Somos uma espécie pré-histórica perdida nas redes sociais e nos shoppings. Por Luiz Felipe Pondé
As crianças deveriam estudar a pré-história para conhecerem melhor a nossa ancestralidade. O livro lançado nos Estados Unidos “A Hunter-Gatherer’s Guide to the 21st Century: Evolution and the
Challenges of Modern Life”, do casal de biólogos evolucionistas Heather Heying e Bret Weinstein, é um belo exemplo da nossa ancestralidade renegada pela experiência contemporânea.
O livro, pensado como um guia do caçador-coletor que ainda habita em nós, os modernos do século 21 —essa é uma síntese do título em inglês—, é muito rico em detalhes sobre o mal que as “hipernovidades”, usando o termo dos autores, têm causado para uma espécie como a nossa, que data do paleolítico superior.
Ou seja, somos uma espécie pré-histórica perdida nas redes sociais e nos shoppings. Nosso organismo é o mesmo há pelo menos 200 mil anos. O habitat ao qual estamos adaptados é aquele em que viviam os caçadores-coletores. Mal começamos a ser agricultores massivamente, e a Revolução Industrial capitalista atropelou esse lento processo de mudança para nos lançar em um furacão de transformação do habitat e dos modos de vida.
Nossa cultura e hábitos se transformam mais rápido do que os nossos genes, que são os mesmos há centenas de milênios e estão ancorados num tempo ancestral genético estranho ao mundo moderno. Nossa (epi)genética, ou seja, a base de como agimos, é pré-histórica, importando muito pouco o que pensamos sobre a tal da construção social.
Esses modos de vida englobam hábitos religiosos, mobilidade, alimentação, afetos, organização da violência —também conhecida por aí como política—, sexualidade, tecnologias, conhecimentos e autoconhecimentos diversos.
A intenção dos autores é, numa linguagem casual e sem afetações técnicas, alertar para essa enorme ignorância quanto à nossa real ancestralidade e ir além do tão em voga fetiche das identidades. Nossa característica mais profunda e permanente é a do caçador-coletor tentando se achar num mundo que não é mais o seu. E essa identidade não é somente cultural, mas também biológica e psicológica.
Olhemos para um exemplo de hipernovidade relacionada à questão da reprodução e dos afetos, tema central no sucesso evolucionário.
Nossa psicologia ancestral é marcada pelos enormes cuidados com a cria por causa do nosso nascimento prematuro num ambiente hostil, o que gera a necessidade de alto investimento parental.
Homens e mulheres geravam filhos com idades que hoje entendemos como 14 anos, mais ou menos. As mulheres ficavam grávidas o tempo todo e muitas vezes morriam junto com a cria. Já as mulheres na menopausa, ou seja, fora do mercado reprodutivo, ajudavam na lida com a grande quantidade de crianças, já que as jovens engravidavam constantemente e trabalhavam na subsistência junto aos homens.
Hoje as mães estão mais velhas, já sem saúde para a cria, com famílias atomizadas e ninguém para colaborar com os recém-nascidos.

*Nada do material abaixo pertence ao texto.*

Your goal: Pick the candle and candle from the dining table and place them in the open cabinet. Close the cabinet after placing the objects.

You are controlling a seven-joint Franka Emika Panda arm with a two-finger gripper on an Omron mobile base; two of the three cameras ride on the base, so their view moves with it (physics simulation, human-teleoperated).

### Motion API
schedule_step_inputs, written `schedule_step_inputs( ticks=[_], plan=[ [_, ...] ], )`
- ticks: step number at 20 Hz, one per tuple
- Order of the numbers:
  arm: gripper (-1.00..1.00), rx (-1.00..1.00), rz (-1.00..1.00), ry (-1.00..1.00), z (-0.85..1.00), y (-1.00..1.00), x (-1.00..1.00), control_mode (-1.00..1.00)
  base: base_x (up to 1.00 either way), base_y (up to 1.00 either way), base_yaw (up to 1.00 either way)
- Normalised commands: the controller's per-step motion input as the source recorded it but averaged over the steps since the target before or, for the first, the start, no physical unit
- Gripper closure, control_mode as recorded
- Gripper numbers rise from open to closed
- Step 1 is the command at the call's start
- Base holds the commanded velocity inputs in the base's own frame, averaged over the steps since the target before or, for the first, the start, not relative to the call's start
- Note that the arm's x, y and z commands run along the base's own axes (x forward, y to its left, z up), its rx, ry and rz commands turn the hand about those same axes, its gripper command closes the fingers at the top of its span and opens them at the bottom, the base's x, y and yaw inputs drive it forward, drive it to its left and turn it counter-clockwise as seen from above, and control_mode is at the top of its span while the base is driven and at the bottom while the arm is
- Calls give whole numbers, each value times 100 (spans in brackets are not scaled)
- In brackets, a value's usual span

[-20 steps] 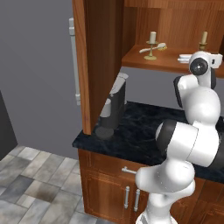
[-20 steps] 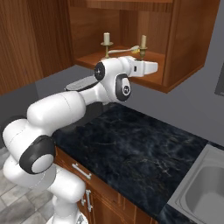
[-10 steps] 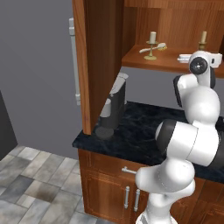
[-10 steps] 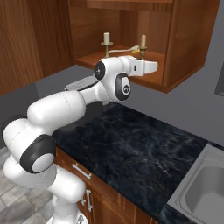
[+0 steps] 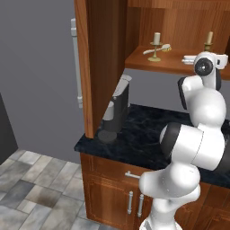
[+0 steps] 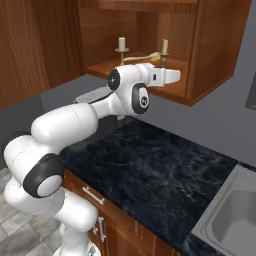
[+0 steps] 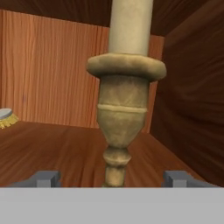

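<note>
Two cream candles on brass holders stand on the shelf of the open cabinet (image 5: 103, 67). One candle (image 5: 156, 41) (image 6: 121, 45) is toward the door side. The other candle (image 5: 209, 39) (image 6: 164, 47) (image 7: 127, 100) stands right in front of my gripper (image 7: 113, 177). The gripper is open, with one dark fingertip on each side of the holder's thin stem and not touching it. My white hand (image 5: 191, 59) (image 6: 167, 76) reaches in at shelf level. The dining table is out of view.
A brush (image 5: 158, 48) (image 7: 6, 119) lies on the shelf beside the first candle. The cabinet door with its long silver handle (image 5: 74, 60) stands open at the left. Below lie a black marble counter (image 6: 150, 175), a dark appliance (image 5: 117, 108) and a sink (image 6: 230, 220).
The arm and both candles stand where they were. The gripper has opened and let go of the candle that it was shut on.
</note>
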Motion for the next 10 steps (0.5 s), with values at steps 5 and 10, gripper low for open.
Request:
schedule_step_inputs(
  ticks=[5,10],
  plan=[
    [-100,0,0,-2,0,0,-14,-100,0,0,0],
    [-100,0,0,-1,12,6,-16,-100,0,0,0]
  ],
)
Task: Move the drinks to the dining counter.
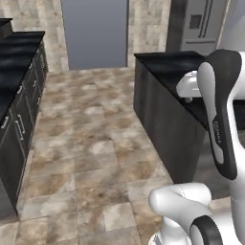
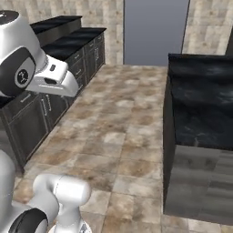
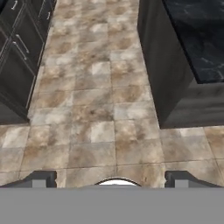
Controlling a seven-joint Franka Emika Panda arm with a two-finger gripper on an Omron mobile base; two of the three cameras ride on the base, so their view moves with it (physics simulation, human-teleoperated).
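Cabinets (image 1: 19,115) left, island (image 1: 167,91) right, floor (image 1: 91,143) btwn

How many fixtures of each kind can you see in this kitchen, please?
Long glossy black stone-topped counter with grey drawers: 1
Shorter black-topped block: 1
Tall grey steel refrigerator: 1
Plain blue-grey door panel: 1
Total: 4

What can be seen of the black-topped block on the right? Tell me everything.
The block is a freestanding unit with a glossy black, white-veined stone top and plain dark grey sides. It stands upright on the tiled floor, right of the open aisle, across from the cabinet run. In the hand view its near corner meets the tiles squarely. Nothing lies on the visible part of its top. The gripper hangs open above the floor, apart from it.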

Solidão da criança, solidão da mãe. As mulheres na menopausa têm carreiras profissionais e não estão a fim de cuidar dos netos. Logo, zero crias. E muito ônus.
E os homens com isso?
Um enorme esforço moral da espécie —ser moral foi um ganho adaptativo— foi feito para os homens investirem na prole. A ideia de que “pai é quem cria” é uma verdade pela metade e revela uma ignorância comum sobre a psicologia masculina.
Uma coisa é um homem aceitar um filho que vem junto com a mulher que ele ama. Outra coisa bem diferente é descobrir que aquela criança não é sua, embora ele pensasse que fosse. Neste caso, fere-se uma expectativa ancestral: o homem investe na cria somente quando confia que a mulher é fiel a ele.
As mudanças nesse território ocorrem, mas a custos altos para todos no campo dos afetos adaptados. Pouco importa o que as psicólogas feministas dizem. A confiança masculina é tênue quando o assunto é a paternidade. Isso é uma espécie de inconsciente evolucionário ancestral.
O sexo é barato para os homens. Quanto mais a mulher é fácil, mais barata ela se torna. Com isso, menos o homem investirá na prole, já que a possibilidade de criar um filho de outra pessoa se torna maior.
É a quebra da confiança na mulher que rompe o investimento paterno.
Luiz Felipe Pondé
Escritor e ensaísta, autor de “Notas sobre a Esperança e o Desespero” e “Política no Cotidiano”. É doutor em filosofia pela USP.